Copy out every line from the records that includes "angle".

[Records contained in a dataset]

· · · · · · ·

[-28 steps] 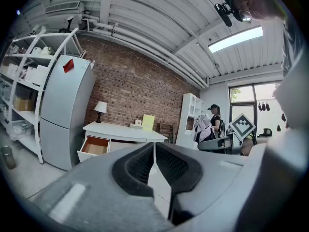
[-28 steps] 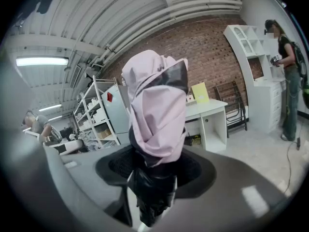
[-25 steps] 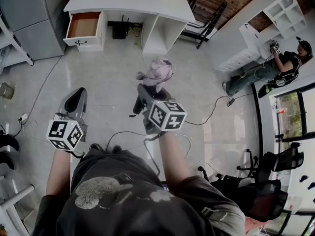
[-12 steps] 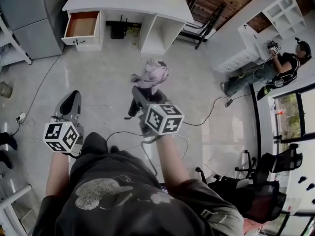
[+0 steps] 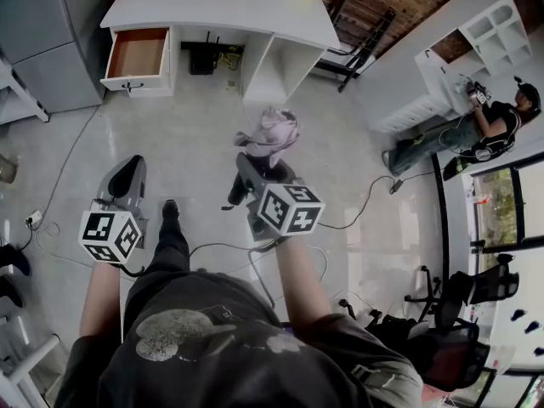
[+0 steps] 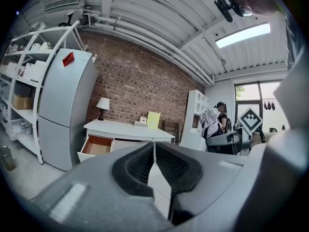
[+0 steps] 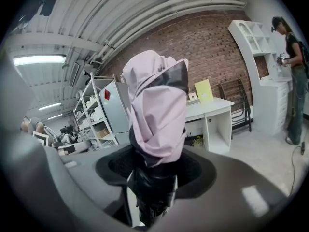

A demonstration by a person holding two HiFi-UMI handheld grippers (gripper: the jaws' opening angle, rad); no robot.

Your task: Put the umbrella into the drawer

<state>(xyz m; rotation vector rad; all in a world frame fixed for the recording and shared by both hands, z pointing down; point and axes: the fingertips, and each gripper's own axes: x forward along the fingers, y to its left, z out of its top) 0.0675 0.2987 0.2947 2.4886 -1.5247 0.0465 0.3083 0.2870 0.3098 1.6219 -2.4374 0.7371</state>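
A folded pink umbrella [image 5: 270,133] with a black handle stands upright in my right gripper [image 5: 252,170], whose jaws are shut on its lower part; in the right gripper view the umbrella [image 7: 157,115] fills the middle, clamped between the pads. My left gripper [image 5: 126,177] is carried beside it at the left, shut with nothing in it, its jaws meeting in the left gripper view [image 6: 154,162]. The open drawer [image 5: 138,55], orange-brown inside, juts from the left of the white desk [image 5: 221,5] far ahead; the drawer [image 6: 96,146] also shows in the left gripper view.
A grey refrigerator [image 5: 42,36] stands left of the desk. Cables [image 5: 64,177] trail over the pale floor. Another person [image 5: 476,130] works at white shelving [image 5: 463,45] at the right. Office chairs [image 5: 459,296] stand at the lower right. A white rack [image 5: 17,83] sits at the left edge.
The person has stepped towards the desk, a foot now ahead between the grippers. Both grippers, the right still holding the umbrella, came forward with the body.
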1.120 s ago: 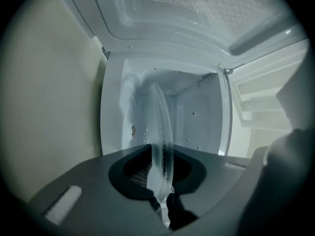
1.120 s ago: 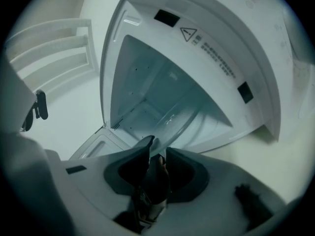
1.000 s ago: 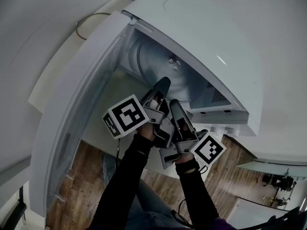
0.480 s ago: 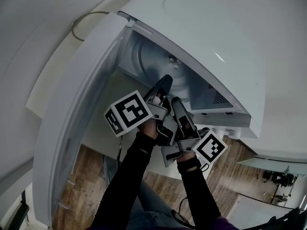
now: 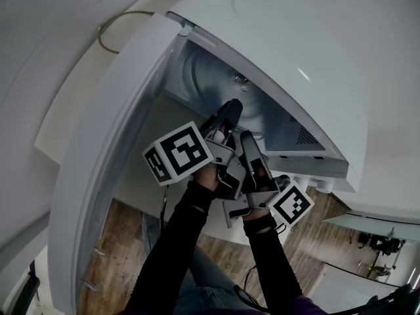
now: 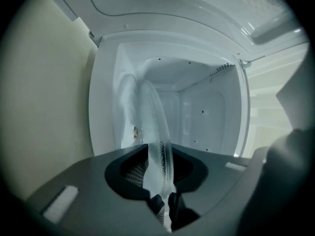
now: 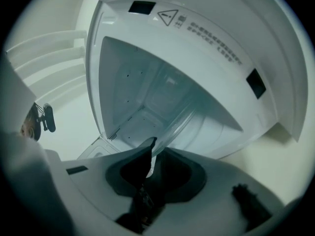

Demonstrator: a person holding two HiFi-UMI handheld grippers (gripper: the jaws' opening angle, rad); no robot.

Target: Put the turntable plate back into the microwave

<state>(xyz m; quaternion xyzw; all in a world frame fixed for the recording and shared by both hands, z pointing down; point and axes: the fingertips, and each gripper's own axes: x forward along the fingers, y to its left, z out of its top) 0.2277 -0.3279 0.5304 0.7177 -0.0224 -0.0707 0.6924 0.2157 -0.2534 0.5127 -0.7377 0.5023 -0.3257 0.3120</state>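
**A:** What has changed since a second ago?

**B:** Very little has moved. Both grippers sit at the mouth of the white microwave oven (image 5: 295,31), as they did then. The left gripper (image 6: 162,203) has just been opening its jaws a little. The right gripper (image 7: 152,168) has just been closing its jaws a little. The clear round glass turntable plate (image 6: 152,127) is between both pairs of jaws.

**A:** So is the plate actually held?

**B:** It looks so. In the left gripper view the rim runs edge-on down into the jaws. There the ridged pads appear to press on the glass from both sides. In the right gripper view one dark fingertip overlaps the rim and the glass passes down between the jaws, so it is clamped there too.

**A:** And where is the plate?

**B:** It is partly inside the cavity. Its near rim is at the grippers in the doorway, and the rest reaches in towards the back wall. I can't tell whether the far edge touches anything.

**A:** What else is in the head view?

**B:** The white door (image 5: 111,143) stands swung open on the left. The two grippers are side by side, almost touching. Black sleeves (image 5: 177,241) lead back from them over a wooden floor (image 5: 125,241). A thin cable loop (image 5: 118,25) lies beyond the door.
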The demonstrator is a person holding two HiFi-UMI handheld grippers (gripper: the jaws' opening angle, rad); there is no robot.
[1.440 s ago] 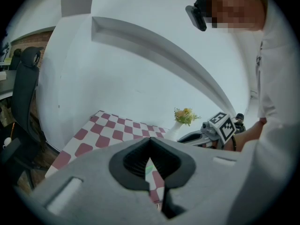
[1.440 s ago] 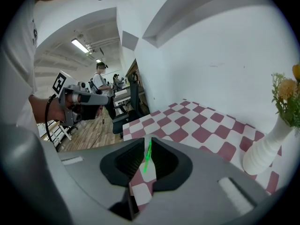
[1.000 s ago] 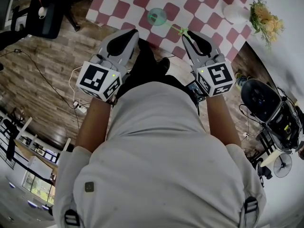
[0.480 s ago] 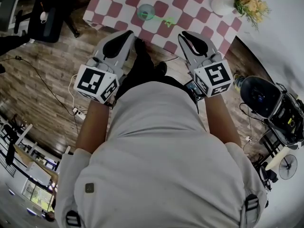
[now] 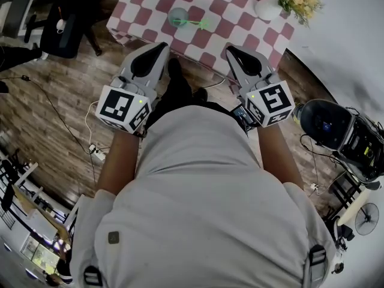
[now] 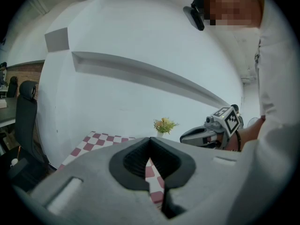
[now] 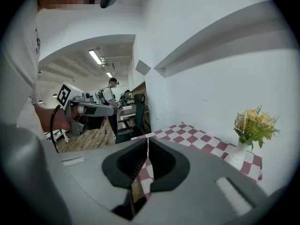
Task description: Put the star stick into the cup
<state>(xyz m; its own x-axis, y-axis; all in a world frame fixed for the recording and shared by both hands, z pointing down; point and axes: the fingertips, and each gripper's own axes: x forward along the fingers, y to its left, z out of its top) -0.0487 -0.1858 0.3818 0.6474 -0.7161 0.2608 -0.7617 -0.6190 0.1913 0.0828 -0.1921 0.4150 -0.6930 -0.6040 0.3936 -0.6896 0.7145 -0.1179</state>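
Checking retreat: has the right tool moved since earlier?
Yes. The right tool drew back across the red checkered table, away from the green star stick.

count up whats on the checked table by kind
cup: 1
star stick: 1
vase of flowers: 1
total: 3

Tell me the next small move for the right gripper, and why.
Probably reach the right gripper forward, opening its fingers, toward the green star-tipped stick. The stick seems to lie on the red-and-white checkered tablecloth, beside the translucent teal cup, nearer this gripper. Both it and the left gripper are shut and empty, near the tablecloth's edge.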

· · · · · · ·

__Task result__
A demonstration by a person holding two HiFi-UMI handheld grippers (gripper: the jaws' opening angle, rad); no robot.
Demonstrator: a person holding two HiFi-UMI handheld grippers (gripper: the jaws' opening angle, rad); no robot.
The demonstrator is a person holding two HiFi-UMI handheld grippers (gripper: the jaws' opening angle, rad); there is no robot.

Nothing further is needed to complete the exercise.